Required from the data below: the exact lines starting at the line containing "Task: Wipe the" and ending at the line containing "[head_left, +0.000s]", with both ends kept and all pictures dropped.

--- RECORD EXCERPTS ---

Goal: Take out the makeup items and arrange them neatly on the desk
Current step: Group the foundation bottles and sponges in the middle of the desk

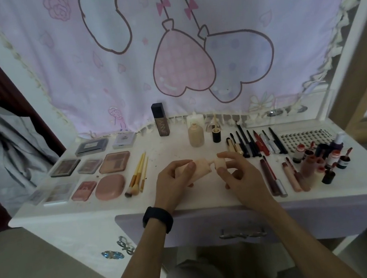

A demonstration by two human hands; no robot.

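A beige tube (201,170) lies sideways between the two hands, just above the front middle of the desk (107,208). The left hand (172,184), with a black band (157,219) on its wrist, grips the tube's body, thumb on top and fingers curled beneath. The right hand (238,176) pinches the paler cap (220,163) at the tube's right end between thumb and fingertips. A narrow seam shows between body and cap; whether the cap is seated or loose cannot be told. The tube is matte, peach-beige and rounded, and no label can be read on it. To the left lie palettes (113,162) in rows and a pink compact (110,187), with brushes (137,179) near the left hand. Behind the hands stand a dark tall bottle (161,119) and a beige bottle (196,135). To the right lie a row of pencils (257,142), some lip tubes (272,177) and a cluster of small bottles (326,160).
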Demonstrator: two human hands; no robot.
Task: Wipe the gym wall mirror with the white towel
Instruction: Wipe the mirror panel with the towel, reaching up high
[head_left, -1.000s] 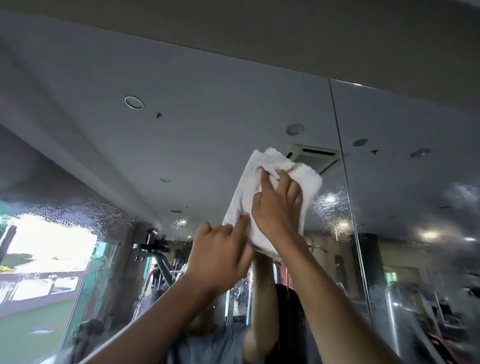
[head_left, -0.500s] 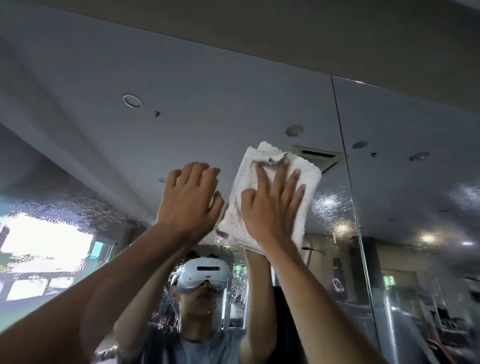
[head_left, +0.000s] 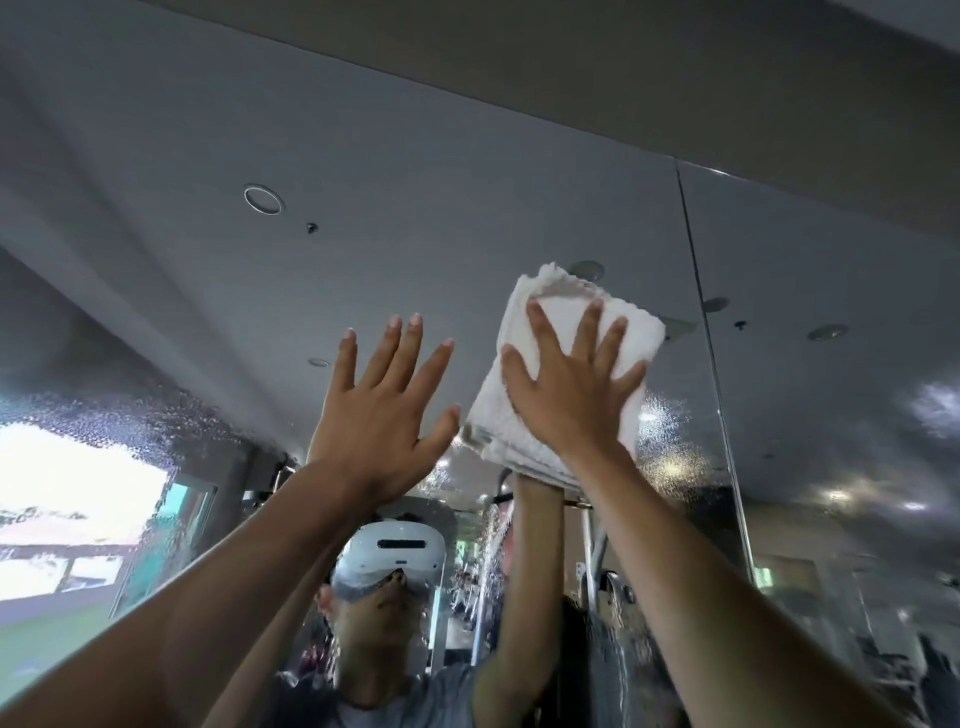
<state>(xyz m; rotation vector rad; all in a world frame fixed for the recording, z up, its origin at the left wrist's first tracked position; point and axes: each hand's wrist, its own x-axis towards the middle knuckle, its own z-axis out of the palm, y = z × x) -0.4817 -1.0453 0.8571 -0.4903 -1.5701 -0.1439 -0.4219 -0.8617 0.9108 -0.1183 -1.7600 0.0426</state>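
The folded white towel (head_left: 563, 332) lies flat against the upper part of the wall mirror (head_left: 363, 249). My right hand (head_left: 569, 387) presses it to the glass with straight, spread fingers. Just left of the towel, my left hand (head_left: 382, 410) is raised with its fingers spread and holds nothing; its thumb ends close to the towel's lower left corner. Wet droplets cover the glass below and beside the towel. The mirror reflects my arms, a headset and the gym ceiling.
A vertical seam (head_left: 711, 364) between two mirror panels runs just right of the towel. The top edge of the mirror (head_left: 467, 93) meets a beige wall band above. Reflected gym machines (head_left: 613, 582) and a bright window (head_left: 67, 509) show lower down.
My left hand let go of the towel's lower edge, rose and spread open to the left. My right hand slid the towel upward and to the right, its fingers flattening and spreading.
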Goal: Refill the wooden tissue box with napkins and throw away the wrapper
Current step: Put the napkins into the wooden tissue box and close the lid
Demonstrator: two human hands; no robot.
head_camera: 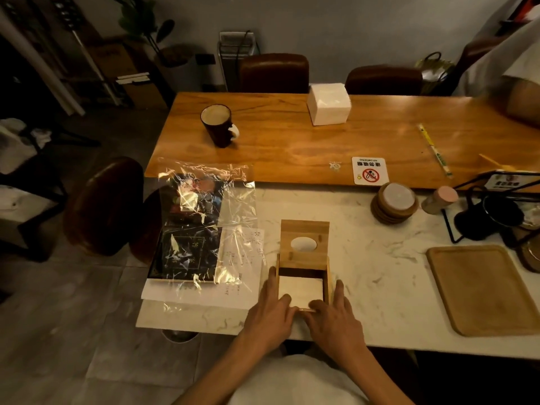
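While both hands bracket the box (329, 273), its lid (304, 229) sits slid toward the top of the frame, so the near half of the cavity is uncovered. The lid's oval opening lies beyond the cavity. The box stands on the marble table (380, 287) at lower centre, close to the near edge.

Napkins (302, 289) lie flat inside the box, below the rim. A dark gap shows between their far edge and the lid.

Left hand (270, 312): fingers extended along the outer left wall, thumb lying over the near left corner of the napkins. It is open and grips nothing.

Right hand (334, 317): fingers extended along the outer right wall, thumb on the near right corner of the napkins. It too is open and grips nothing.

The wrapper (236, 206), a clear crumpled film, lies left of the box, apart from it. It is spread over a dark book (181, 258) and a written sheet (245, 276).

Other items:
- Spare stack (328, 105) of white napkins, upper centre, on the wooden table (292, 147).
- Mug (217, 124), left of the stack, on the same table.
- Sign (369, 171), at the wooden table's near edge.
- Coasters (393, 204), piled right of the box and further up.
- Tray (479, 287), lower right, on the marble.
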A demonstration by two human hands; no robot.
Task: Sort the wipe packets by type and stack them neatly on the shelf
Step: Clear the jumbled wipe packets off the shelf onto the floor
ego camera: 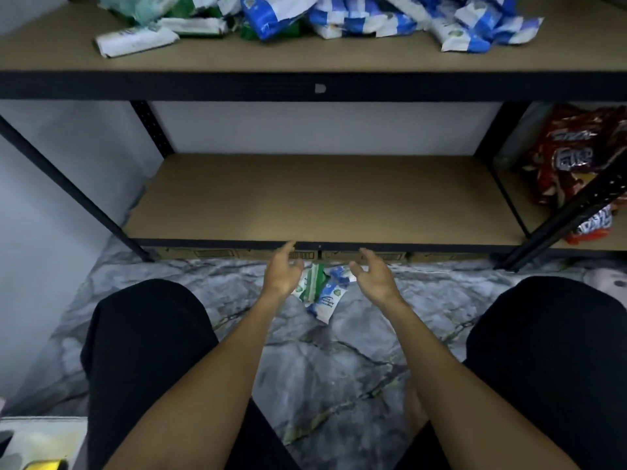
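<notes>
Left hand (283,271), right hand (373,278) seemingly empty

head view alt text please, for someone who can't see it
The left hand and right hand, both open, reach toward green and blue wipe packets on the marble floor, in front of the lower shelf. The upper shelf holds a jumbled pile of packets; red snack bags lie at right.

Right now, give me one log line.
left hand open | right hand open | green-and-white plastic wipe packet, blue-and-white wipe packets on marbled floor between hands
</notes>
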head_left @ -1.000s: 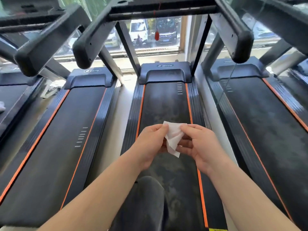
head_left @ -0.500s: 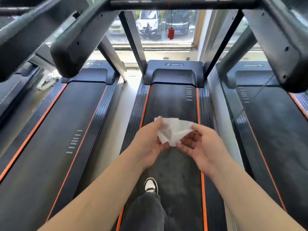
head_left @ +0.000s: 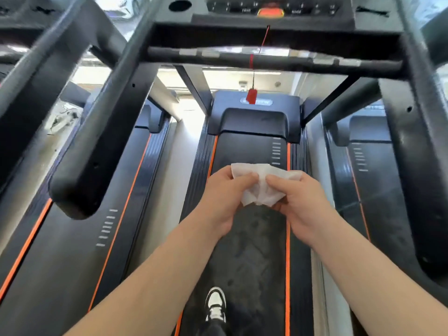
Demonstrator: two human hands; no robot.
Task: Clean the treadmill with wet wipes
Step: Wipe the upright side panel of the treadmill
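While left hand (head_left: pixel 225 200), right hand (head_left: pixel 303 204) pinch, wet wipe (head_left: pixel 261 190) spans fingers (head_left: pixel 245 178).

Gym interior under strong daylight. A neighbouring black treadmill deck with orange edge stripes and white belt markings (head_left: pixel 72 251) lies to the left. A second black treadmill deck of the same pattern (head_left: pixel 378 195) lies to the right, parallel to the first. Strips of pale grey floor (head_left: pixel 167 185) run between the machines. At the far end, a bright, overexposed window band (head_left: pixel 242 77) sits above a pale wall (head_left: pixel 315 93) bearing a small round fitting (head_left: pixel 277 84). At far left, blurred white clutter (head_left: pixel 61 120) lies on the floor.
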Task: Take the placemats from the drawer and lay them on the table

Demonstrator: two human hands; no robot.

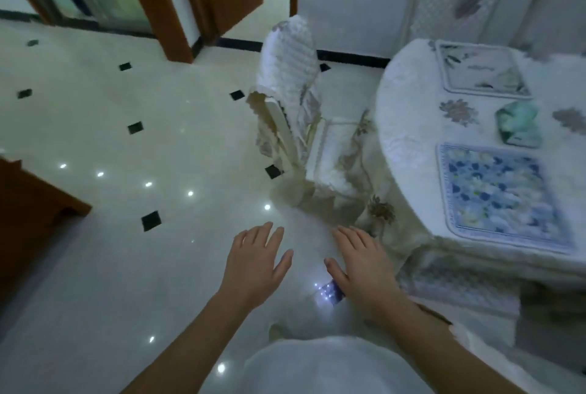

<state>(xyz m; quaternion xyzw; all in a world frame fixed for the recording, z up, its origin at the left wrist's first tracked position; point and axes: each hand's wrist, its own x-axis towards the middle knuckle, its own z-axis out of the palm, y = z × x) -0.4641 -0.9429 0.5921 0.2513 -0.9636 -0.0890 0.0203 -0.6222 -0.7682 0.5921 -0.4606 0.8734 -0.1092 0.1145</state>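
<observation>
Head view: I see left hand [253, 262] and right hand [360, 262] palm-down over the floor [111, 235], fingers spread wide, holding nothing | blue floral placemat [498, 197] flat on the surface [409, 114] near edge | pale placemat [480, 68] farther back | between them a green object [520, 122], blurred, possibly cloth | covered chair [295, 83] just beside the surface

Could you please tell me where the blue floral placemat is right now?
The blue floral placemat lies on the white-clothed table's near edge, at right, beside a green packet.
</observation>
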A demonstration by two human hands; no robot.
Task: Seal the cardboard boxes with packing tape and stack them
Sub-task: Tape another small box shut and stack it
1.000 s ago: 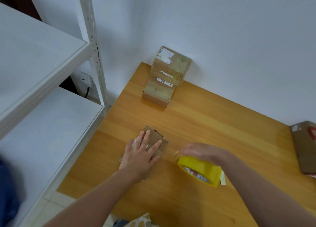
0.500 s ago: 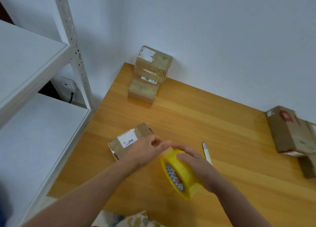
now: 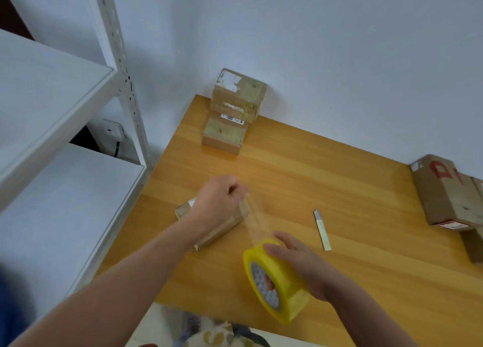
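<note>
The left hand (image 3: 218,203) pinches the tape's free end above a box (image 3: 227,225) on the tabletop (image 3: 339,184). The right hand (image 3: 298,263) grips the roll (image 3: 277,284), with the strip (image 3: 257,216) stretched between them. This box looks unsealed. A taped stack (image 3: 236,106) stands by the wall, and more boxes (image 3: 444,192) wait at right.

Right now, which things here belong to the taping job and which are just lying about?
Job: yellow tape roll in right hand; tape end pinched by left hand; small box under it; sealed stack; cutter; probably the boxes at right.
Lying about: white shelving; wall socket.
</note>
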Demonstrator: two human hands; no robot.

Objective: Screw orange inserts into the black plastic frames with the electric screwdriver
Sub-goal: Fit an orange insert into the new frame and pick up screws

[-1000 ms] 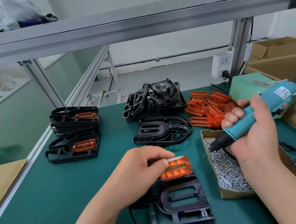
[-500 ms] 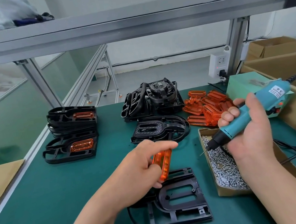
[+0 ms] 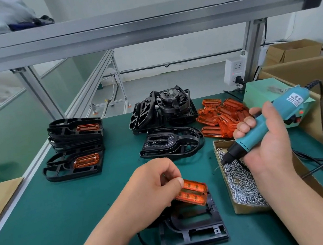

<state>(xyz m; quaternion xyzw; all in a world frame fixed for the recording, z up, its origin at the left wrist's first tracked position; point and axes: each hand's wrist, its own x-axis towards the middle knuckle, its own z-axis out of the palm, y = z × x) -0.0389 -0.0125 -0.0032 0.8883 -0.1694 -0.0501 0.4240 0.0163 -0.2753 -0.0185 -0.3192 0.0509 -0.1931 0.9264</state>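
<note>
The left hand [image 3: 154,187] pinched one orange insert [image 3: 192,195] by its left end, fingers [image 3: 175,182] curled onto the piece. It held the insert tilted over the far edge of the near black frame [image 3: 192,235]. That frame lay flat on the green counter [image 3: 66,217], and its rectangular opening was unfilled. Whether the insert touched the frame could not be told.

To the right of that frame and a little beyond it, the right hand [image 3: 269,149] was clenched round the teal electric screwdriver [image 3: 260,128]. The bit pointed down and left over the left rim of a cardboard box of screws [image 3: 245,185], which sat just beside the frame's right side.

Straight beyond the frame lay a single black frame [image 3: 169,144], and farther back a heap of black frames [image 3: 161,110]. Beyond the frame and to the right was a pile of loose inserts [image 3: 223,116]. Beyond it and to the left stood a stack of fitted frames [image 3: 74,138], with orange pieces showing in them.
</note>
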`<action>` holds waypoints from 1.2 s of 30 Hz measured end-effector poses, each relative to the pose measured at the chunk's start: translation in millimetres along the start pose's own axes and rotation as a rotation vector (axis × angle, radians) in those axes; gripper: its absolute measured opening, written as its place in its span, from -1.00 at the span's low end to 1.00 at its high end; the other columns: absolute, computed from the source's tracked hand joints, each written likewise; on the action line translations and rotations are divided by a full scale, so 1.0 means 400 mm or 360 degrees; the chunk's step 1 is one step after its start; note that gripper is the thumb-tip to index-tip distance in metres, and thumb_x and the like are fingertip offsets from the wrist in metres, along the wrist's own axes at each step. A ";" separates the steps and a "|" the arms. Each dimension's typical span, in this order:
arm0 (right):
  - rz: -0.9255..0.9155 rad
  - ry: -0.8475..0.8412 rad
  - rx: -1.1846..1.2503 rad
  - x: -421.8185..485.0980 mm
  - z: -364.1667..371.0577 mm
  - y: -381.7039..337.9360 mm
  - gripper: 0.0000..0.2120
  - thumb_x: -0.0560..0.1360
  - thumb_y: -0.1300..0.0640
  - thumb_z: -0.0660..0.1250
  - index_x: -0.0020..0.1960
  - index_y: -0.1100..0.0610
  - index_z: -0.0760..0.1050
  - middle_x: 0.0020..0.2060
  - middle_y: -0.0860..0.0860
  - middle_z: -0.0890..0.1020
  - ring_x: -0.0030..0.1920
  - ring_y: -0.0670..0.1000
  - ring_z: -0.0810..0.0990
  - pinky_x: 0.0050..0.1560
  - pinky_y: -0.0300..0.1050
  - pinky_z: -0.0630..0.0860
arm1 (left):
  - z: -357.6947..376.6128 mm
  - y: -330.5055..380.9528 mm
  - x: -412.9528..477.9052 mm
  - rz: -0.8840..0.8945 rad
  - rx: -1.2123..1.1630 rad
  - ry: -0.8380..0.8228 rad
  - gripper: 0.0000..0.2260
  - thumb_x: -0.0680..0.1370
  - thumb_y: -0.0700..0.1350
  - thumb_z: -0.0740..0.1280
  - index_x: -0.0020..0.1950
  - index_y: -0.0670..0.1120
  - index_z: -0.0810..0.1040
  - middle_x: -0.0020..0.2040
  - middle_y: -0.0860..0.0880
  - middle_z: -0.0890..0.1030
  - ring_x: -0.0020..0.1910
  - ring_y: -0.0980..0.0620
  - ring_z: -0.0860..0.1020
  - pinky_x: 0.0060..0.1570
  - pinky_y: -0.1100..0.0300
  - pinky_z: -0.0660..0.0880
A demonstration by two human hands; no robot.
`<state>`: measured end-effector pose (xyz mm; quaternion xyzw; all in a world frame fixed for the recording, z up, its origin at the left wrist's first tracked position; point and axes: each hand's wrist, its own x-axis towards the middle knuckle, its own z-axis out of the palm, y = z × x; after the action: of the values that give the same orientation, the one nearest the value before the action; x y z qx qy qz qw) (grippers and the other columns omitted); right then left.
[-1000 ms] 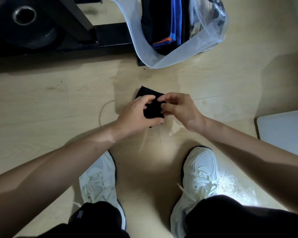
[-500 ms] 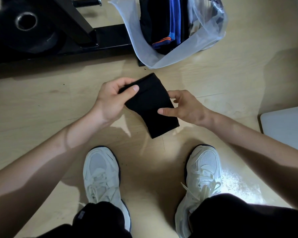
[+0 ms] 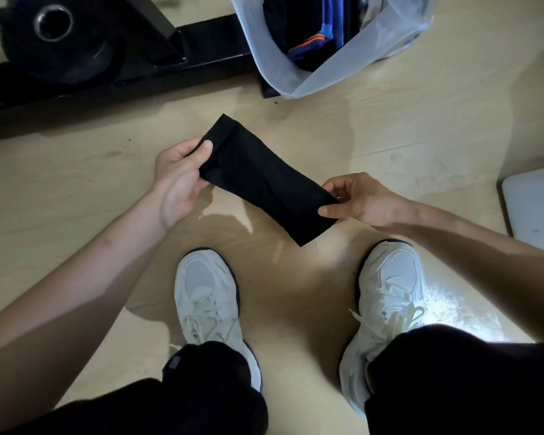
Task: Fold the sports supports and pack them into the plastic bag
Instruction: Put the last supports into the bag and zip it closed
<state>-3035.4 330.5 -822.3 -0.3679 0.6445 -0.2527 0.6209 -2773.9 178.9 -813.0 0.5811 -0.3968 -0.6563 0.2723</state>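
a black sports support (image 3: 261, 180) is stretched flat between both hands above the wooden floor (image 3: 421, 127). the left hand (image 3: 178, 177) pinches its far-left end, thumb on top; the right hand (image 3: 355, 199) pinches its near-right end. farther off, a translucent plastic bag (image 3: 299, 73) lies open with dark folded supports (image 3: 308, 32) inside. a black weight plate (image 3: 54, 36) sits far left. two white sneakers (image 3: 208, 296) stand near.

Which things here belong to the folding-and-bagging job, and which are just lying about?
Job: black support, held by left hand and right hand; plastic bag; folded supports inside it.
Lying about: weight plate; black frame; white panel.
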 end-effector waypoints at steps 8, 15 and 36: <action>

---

**EXERCISE RESULT**.
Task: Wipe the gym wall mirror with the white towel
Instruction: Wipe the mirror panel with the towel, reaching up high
[head_left, -1.000s] 
[head_left, -0.500s] 
[head_left, +0.000s] 

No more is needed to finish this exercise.